La faible valeur de l’organisation des services publics dans certains pays ne tient pas seulement à l’indifférence des employés et à leur peur des responsabilités, mais à ce que la faveur remplace souvent la compétence.


Les Américains semblent avoir très bien saisi tous les secrets de l’organisation. Leur grand ingénieur Taylor a montré que dans la plupart des travaux d’usine on peut, en éliminant méthodiquement les efforts inutiles, obtenir les mêmes résultats avec beaucoup moins de fatigue. Quantité d’usines, même allemandes, sont maintenant organisées d’après ce principe.


La nécessité devient vite un puissant facteur d’organisation. Il est douteux que l’esprit de méthode réputé des Allemands soit supérieur à celui qui permit aux Anglais de former en deux ans une armée de 4 millions d’hommes avec ses officiers, ses munitions et tout le matériel compliqué des guerres modernes.


Une des causes de notre faiblesse économique et gouvernementale tient à ce que les industriels étaient mis chez nous à l’écart du gouvernement ou traités en suspects. Les nécessités de la guerre ayant rendu leur concours indispensable, on dut constater que des problèmes fort complexes furent, grâce à eux, facilement résolus. S’ils n’agirent pas toujours assez vite, c’est que la redoutable incompétence des bureaux entrava constamment leur action.


L’interview de l’administrateur général des vivres en Amérique serait utilement affichée dans certains bureaux dont l’organisation fut si défectueuse pendant la guerre.

« Les vivres n’ont pas besoin, disait-il, d’une dictature, mais d’une sage administration. Je conçois, pour moi, cette administration non dans des décrets draconiens ou des inquisitions arbitraires, mais dans une harmonieuse entente et une intelligente coopération des trois grands groupes intéressés : producteurs, distributeurs, consommateurs. Mes conseillers seront pris exclusivement parmi ces trois groupes et non parmi les théoriciens ou les bureaucrates. » Quel abîme entre la mentalité qui a dicté ces lignes et celle de nos gouvernants !


La Russie a constaté expérimentalement que l’organisation même médiocre d’un grand pays est fort longue à établir et ne s’improvise pas. Cette organisation n’acquiert de valeur qu’après avoir été fixée dans les âmes.


L’excès d’organisation ne semble pas toujours favorable au progrès. La méticuleuse organisation de la Chine finit par paralyser toutes les initiatives et la conduisit à un état de décrépitude dont elle ne peut sortir.


Un pays gouverné par l’opinion ne saurait l’être par la compétence.
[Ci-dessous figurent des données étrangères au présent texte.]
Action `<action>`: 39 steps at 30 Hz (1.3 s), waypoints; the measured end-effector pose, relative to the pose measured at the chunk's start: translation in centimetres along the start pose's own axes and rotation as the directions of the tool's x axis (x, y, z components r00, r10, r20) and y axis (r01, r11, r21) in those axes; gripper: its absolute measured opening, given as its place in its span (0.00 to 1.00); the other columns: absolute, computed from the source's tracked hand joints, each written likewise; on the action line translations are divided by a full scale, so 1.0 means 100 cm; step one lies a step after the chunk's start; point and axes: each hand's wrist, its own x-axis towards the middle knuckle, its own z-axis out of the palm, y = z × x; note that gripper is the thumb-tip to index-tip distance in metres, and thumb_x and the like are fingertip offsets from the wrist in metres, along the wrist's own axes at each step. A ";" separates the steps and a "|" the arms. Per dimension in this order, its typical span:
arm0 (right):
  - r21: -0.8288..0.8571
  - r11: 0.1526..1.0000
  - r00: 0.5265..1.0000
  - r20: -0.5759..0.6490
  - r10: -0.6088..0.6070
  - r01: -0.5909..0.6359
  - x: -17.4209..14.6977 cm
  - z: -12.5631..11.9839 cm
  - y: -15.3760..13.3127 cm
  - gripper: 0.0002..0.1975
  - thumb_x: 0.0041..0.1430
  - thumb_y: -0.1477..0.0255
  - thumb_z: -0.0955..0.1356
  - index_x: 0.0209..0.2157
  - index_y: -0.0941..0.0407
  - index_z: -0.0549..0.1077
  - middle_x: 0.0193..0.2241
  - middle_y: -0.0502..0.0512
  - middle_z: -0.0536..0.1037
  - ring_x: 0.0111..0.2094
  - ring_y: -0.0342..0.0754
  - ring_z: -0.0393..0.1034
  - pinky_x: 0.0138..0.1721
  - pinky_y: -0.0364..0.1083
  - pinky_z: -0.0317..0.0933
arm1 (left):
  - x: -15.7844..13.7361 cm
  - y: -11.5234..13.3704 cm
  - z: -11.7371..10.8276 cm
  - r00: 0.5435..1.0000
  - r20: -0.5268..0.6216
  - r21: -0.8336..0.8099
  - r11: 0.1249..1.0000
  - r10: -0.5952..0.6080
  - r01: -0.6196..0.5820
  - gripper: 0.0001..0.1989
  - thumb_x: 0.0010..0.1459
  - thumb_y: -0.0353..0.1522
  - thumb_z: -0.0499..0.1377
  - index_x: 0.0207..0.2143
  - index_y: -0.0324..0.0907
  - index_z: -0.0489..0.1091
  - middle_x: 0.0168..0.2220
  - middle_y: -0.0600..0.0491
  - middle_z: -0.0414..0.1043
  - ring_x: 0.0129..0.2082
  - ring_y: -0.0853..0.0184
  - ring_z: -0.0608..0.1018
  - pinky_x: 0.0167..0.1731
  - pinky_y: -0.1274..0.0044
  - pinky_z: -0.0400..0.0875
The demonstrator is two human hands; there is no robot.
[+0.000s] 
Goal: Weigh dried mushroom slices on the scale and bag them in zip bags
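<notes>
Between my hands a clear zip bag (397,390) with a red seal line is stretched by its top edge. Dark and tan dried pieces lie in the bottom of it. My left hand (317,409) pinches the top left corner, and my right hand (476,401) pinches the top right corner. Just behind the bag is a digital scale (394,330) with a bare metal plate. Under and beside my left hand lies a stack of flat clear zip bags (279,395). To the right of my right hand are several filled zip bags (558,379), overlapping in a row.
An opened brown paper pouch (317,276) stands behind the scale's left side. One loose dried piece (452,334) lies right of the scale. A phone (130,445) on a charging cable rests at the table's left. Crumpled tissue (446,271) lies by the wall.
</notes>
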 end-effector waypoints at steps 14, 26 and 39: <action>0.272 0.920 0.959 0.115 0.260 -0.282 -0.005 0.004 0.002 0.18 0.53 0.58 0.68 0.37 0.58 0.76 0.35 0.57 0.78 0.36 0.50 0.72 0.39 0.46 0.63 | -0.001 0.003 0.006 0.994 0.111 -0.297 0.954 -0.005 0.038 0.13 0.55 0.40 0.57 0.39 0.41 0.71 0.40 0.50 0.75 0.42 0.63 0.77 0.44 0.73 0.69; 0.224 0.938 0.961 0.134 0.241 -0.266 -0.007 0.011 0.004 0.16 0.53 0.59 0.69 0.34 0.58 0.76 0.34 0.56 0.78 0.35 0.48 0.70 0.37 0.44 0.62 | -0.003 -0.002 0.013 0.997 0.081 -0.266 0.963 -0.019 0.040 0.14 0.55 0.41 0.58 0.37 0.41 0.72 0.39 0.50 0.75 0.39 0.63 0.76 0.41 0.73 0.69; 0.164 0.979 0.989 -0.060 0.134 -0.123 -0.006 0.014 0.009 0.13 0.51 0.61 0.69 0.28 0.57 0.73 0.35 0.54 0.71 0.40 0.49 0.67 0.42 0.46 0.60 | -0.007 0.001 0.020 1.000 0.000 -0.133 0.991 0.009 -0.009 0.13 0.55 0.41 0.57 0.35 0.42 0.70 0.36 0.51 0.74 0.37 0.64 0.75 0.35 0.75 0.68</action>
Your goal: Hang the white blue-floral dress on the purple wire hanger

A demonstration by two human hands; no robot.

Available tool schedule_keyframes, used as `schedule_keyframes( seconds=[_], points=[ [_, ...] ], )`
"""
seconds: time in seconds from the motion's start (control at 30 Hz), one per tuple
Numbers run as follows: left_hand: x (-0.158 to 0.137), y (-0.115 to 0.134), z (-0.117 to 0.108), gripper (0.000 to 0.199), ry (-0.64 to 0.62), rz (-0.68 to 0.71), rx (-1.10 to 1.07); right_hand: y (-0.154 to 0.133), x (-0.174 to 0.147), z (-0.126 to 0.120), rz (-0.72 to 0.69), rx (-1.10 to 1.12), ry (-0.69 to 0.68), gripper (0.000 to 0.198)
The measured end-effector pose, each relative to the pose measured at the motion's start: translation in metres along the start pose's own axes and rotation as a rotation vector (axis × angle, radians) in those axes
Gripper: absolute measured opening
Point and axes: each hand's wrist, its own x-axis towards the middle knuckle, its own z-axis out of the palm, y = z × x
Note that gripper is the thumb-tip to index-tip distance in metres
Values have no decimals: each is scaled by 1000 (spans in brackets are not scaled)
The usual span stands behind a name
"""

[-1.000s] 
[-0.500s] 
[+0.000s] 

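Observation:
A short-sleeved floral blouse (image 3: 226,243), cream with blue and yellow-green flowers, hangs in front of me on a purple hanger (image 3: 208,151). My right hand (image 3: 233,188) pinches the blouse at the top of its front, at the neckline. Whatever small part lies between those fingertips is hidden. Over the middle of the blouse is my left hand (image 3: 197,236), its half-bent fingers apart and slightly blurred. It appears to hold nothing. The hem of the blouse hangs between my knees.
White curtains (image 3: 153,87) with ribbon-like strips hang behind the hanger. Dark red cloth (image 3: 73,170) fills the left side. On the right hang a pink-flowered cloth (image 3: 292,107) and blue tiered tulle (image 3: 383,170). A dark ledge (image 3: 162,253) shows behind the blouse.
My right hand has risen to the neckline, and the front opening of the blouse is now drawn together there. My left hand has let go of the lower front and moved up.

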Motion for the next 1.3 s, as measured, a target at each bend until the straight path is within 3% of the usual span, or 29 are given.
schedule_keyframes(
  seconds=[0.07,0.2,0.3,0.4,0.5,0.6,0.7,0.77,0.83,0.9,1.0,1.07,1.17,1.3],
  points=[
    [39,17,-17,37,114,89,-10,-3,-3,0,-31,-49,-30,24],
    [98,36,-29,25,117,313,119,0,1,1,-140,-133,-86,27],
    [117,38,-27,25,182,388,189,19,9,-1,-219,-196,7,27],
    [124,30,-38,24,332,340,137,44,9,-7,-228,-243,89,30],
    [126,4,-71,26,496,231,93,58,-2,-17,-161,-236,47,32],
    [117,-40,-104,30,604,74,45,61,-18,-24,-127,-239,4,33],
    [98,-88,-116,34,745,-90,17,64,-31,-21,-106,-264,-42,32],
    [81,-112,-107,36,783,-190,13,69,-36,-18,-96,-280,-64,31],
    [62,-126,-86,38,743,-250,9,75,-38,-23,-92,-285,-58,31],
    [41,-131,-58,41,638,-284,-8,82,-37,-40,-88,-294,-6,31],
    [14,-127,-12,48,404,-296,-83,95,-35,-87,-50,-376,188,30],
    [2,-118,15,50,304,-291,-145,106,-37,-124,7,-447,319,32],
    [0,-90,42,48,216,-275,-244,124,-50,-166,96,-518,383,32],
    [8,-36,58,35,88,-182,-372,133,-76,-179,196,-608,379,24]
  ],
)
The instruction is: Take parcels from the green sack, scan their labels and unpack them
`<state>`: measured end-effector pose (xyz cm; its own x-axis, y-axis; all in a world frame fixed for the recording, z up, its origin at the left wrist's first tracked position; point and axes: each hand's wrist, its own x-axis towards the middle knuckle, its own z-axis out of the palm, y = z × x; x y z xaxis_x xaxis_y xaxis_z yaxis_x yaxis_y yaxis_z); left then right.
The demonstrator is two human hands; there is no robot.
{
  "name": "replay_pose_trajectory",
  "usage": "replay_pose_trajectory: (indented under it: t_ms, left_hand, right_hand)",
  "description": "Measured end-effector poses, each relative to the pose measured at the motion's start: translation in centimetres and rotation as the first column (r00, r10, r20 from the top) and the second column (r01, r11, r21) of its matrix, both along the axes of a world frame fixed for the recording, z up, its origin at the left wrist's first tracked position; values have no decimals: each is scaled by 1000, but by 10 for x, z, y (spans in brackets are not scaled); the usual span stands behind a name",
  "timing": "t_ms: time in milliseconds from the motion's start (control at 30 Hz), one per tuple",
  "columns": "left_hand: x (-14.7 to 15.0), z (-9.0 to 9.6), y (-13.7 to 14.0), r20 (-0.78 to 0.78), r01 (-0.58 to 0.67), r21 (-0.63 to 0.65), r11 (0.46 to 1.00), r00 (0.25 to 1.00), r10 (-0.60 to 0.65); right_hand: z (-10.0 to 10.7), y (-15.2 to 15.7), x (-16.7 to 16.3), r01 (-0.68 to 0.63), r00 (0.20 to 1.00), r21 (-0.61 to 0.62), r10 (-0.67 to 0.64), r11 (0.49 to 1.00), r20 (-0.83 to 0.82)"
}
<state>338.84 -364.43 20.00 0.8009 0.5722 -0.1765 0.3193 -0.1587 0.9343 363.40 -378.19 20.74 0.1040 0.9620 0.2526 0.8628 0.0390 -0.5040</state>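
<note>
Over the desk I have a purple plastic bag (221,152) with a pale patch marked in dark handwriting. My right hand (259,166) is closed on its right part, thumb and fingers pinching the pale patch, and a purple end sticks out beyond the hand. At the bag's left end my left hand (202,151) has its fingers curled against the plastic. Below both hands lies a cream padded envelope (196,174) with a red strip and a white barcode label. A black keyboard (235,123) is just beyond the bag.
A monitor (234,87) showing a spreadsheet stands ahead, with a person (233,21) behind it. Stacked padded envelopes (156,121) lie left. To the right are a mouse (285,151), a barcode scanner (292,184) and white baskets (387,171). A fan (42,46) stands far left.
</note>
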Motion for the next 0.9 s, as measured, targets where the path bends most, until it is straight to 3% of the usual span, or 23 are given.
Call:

Le nombre peut créer l’autorité, mais non la compétence.


Une des grandes supériorités de l’industrie sur les administrations publiques est que la compétence s’y voit préférer à la hiérarchie et surtout à la faveur.


La compétence sans autorité est aussi impuissante que l’autorité sans compétence.


La compétence devient inefficace dès qu’elle est sous les ordres de l’incompétence.